- Captain: Dawid Celt
- ITF ranking: 9 ▼2 (13 April 2026)
- Highest ITF ranking: 6 (22 April 2014)
- Colors: red & white
- First year: 1966
- Years played: 44
- Ties played (W–L): 142 (76-66)
- Years in World Group: 19 (10–22)
- Best finish: World Group SF (2024)
- Most total wins: Agnieszka Radwańska (42–11)
- Most singles wins: Agnieszka Radwańska (34–9)
- Most doubles wins: Alicja Rosolska (28–13)
- Best doubles team: Klaudia Jans-Ignacik / Alicja Rosolska (14–8)
- Most ties played: Alicja Rosolska (41)
- Most years played: Alicja Rosolska (16)
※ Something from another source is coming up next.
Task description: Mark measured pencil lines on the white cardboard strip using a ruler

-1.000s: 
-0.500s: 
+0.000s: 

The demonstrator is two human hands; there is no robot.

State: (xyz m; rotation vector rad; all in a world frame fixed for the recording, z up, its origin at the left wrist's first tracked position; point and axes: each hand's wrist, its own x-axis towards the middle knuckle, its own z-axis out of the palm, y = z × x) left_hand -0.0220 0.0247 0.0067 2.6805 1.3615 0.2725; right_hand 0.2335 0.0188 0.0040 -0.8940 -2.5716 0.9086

= Poland Billie Jean King Cup team =

Polish women's tennis team

The Poland Billie Jean King Cup team represents Poland in the Billie Jean King Cup tennis competition and are governed by the Polski Związek Tenisowy. They currently compete in the World Group.

==Current team (2024)==
- Iga Świątek
- Magda Linette
- Magdalena Fręch
- Maja Chwalińska
- Katarzyna Kawa

Poland defeated Czech Republic in a quarterfinal tie at the 2024 Billie Jean King Cup, after Iga Świątek won in singles and doubles in Málaga, Spain. Poland made the semifinals of the Billie Jean King Cup Finals for the first time in their nation's history. In the semifinal they lost to Italy, the eventual champions. "The whole team did an amazing job," Iga Świątek said on court. "I'm going to ask Katarzyna Kawa to teach me these forehands down the line, they're amazing." It was a big win for Katarzyna Kawa, who is now 4-3 in doubles at the Billie Jean King Cup throughout her career. She also turned 32 years old during her doubles victory.

==History==
Poland competed in its first Fed Cup in 1966. Their best result was reaching the semifinal in the 2024 Billie Jean King Cup. Poland also reached quarterfinals in 1992 and 2015.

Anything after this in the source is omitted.